WHAT NEEDS TO BE DONE
Every line below from the one with "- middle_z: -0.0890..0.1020" through the one with "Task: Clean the" is to be repeated exactly, with no picture among them.

- Opening Delimiter -

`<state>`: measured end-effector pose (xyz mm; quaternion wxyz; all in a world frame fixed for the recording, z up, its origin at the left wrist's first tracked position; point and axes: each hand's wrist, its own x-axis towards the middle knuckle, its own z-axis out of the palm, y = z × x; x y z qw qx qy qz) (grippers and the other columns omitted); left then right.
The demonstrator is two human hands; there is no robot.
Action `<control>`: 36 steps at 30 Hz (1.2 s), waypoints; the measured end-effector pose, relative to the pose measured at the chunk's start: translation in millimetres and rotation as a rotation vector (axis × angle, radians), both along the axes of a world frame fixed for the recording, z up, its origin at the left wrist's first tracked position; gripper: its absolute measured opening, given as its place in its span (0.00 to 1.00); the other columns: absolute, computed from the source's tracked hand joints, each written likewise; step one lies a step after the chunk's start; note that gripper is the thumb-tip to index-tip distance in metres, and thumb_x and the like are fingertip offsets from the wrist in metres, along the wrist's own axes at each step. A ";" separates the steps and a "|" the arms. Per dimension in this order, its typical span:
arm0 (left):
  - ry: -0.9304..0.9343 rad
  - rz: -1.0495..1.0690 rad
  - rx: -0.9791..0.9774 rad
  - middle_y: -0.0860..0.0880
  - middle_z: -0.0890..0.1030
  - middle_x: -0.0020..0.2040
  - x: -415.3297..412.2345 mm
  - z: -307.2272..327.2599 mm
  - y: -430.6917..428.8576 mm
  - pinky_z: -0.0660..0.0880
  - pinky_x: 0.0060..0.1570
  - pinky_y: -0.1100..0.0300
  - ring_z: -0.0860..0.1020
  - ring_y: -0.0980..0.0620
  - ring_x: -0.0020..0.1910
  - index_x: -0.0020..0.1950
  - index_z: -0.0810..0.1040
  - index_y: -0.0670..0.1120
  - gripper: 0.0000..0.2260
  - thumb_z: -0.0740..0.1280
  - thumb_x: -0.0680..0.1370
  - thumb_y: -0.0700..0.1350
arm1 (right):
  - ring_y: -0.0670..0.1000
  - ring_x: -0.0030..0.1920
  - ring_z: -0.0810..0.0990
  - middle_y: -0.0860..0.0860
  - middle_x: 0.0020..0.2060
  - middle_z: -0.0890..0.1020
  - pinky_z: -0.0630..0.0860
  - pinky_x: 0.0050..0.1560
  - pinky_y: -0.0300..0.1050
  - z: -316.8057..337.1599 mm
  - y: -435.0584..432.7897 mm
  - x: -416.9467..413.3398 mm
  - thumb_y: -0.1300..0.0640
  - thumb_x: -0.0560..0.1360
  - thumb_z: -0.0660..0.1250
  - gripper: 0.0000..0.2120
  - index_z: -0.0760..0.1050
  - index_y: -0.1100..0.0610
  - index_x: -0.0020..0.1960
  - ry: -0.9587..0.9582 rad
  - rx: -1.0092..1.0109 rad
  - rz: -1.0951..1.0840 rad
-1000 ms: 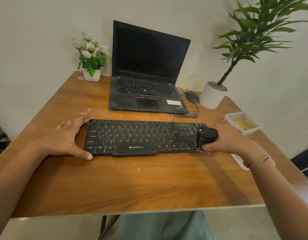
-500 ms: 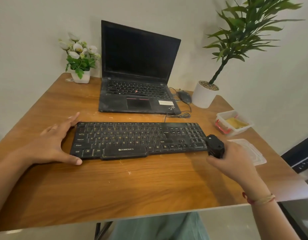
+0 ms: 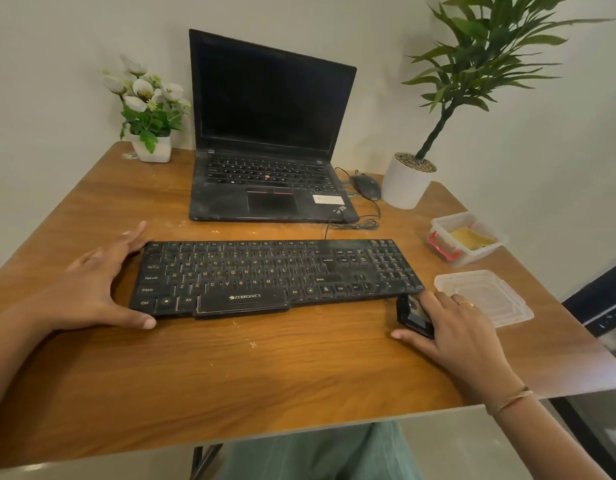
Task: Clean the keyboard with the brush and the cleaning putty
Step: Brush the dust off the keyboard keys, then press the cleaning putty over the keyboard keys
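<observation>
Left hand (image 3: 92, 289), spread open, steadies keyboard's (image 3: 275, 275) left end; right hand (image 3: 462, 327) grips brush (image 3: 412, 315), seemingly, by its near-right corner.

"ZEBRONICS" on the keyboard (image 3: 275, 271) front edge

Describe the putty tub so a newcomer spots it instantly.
Find the white plant pot at the table's far right. Nearer you along that edge sits a clear tub. Its red clips and yellow putty set it apart from the flat clear lid beside it.
</observation>
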<state>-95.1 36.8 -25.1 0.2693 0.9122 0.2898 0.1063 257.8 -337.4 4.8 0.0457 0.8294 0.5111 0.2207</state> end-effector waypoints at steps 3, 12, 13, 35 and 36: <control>0.024 0.003 0.003 0.58 0.53 0.74 0.0 2.6 -4.3 0.51 0.72 0.46 0.53 0.50 0.75 0.73 0.38 0.66 0.63 0.67 0.46 0.79 | 0.45 0.33 0.72 0.46 0.38 0.79 0.65 0.30 0.34 -1.9 -2.9 12.8 0.22 0.69 0.46 0.34 0.72 0.49 0.49 0.063 -0.044 0.070; 0.040 0.001 -0.010 0.63 0.52 0.71 1.5 6.8 -7.9 0.49 0.71 0.52 0.54 0.52 0.74 0.75 0.35 0.61 0.65 0.68 0.47 0.77 | 0.46 0.43 0.77 0.44 0.47 0.79 0.65 0.43 0.39 1.8 -7.7 25.4 0.23 0.69 0.46 0.34 0.74 0.47 0.56 0.123 -0.155 0.139; 0.035 0.004 -0.011 0.62 0.52 0.71 1.3 6.5 -7.9 0.49 0.71 0.52 0.54 0.52 0.74 0.75 0.36 0.62 0.65 0.68 0.47 0.77 | 0.46 0.45 0.76 0.44 0.49 0.79 0.65 0.45 0.40 2.8 -6.3 24.4 0.22 0.69 0.46 0.35 0.73 0.46 0.58 0.157 -0.165 0.128; -0.082 -0.017 0.019 0.51 0.62 0.75 2.6 -20.0 19.8 0.56 0.70 0.38 0.60 0.46 0.73 0.76 0.41 0.64 0.67 0.74 0.45 0.74 | 0.54 0.48 0.80 0.56 0.47 0.84 0.71 0.52 0.40 69.5 23.8 135.2 0.64 0.73 0.66 0.07 0.81 0.59 0.49 0.479 0.527 -0.284; -0.087 -0.017 0.018 0.51 0.62 0.75 2.1 -22.7 21.2 0.57 0.70 0.38 0.61 0.46 0.73 0.76 0.42 0.63 0.66 0.74 0.45 0.74 | 0.55 0.48 0.80 0.57 0.47 0.84 0.71 0.52 0.41 71.3 28.7 151.8 0.65 0.72 0.65 0.08 0.81 0.60 0.49 0.496 0.518 -0.326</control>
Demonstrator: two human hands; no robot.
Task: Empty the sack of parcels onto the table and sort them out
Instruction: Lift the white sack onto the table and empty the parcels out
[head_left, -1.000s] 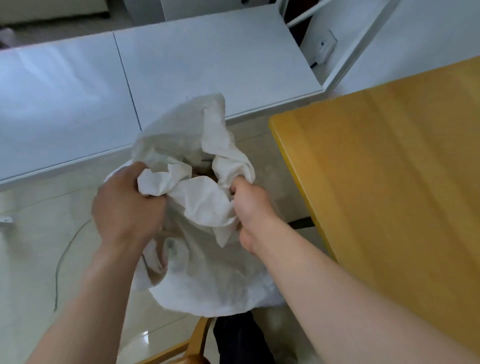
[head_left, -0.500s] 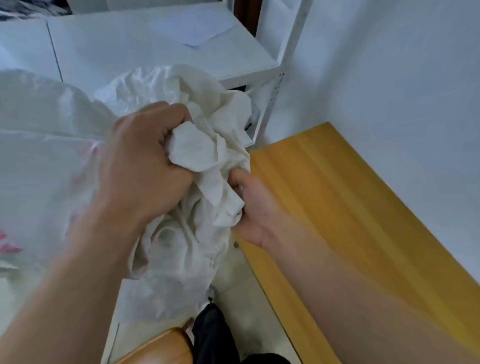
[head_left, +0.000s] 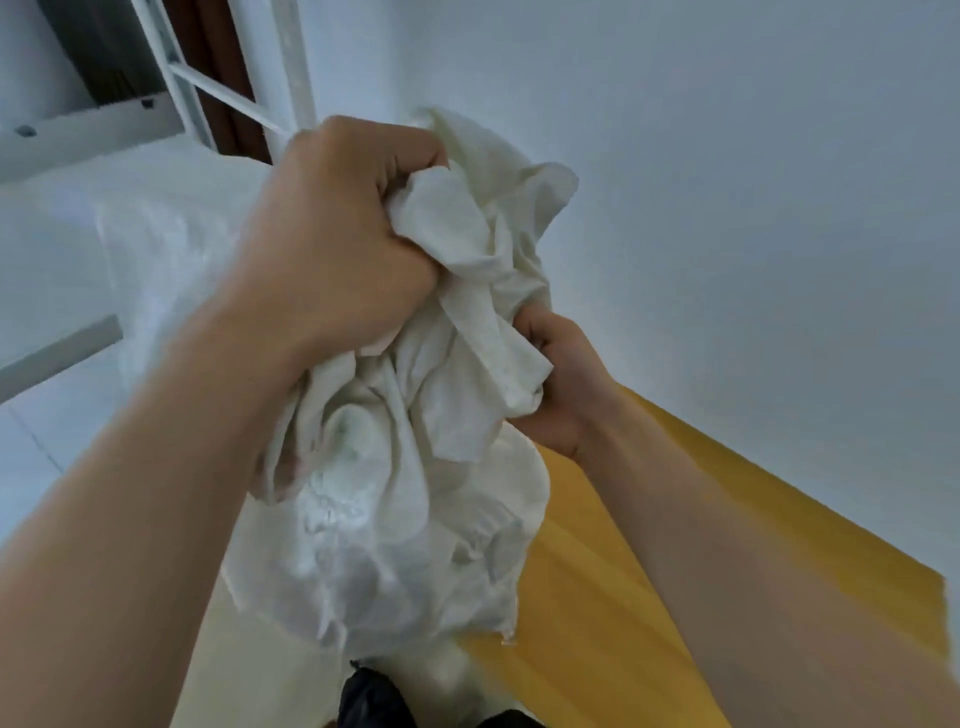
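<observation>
- Your left hand (head_left: 353, 234) is clenched in a fist round a bunched gather of the sack (head_left: 415, 493). The knuckles face up and the hand is high in the middle of the view.
- Your right hand (head_left: 563, 387) sits lower and to the right. Its fingers are curled into the same crumpled neck of fabric, and the fingertips are buried in the folds.
- The two hands are near each other but not touching, with a wad of the gathered cloth standing up between and above them.
- The sack is white, woven and heavily creased, and both hands hold it in the air. Its body hangs below them in a rounded bulge. A blurred part of it spreads behind your left forearm.
- A faint green mark shows on a fold under your left wrist. You cannot tell from outside what the sack holds.
- The lower right side of the sack overlaps the near-left edge of the yellow wooden surface (head_left: 649, 597). Whether it touches the wood cannot be told.
- The surface runs from the bottom middle of the view out to the right, along a plain white wall (head_left: 753, 182).
- A white metal shelf frame (head_left: 179, 88) stands at the upper left, with a dark brown strip behind it.
- Pale floor (head_left: 41, 431) shows at the left, beyond your left forearm.
- A dark item (head_left: 374, 696) lies at the bottom edge below the sack. It is too cut off to identify.
</observation>
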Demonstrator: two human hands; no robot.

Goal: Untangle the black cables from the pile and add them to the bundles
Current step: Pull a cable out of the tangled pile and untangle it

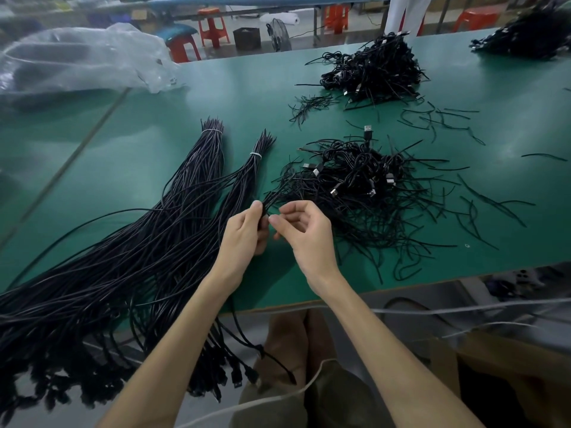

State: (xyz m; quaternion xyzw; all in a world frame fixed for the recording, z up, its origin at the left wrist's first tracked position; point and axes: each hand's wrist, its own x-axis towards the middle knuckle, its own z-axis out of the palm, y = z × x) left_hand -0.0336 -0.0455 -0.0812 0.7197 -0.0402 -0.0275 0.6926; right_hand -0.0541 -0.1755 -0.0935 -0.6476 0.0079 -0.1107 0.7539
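Note:
A tangled pile of black cables (355,186) with silver USB plugs lies on the green table (148,143), right of centre. Two tied bundles lie to its left: a large bundle (197,168) and a thinner bundle (247,174), each bound with a white tie near the far end. My left hand (247,230) grips a small bunch of cable ends (272,196) that run from the pile. Just to the right, my right hand (306,230) pinches a thin strand at that bunch with thumb and forefinger. The bundles' plug ends hang over the table's near edge.
A second cable pile (377,69) sits at the back, a third pile (531,38) at the far right. Loose short black ties (438,118) are scattered around. A clear plastic bag (77,63) lies at the back left. Orange stools (213,26) stand beyond the table.

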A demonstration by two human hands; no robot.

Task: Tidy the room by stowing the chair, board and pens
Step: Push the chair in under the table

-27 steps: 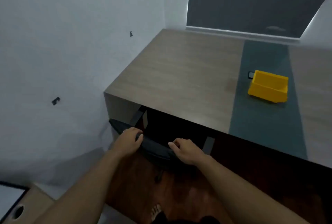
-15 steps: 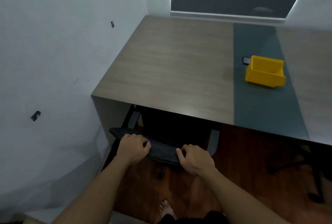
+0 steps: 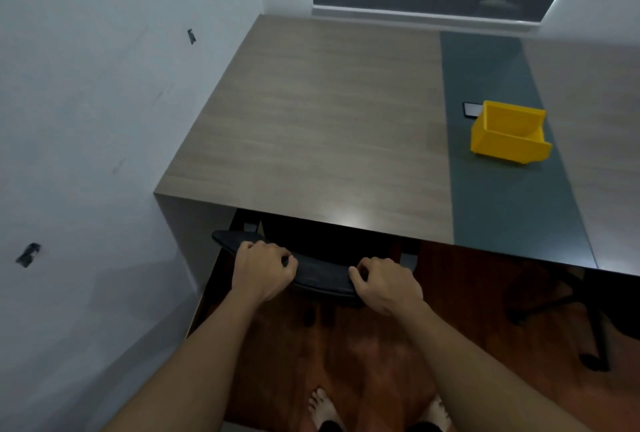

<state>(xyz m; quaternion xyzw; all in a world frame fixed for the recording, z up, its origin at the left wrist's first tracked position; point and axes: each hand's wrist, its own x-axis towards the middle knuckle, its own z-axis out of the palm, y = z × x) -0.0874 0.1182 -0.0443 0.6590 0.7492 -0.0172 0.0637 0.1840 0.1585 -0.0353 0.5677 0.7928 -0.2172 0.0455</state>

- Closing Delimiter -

ANSWER TO THE PROBLEM
  - middle_z: -0.0890..0.1020
  - pinky_z: -0.0630..0.0860
  - pinky_x: 0.0050..0.1560
  - pinky_y: -0.0300..0.1050
  - z: -316.8057..337.1599 mm
  - y: -435.0584..432.7897 mm
  - x: -416.9467..413.3398 mm
  - thumb_y: -0.1300..0.0640
  - thumb_x: -0.0560..0.1360
  - thumb_z: -0.0660..0.1250
  - gripper: 0.0000..0.2120
  - index_z: -0.0760..0.1050
  - index_y: -0.1100..0.0610
  - index_x: -0.0020..0.1960
  - ry: -0.9587..0.9582 rad
  - rx: -1.0092..1.0109 rad
  - rz: -1.0951..1.0840 rad
-1000 ms: 
-500 ms: 
+0 ms: 
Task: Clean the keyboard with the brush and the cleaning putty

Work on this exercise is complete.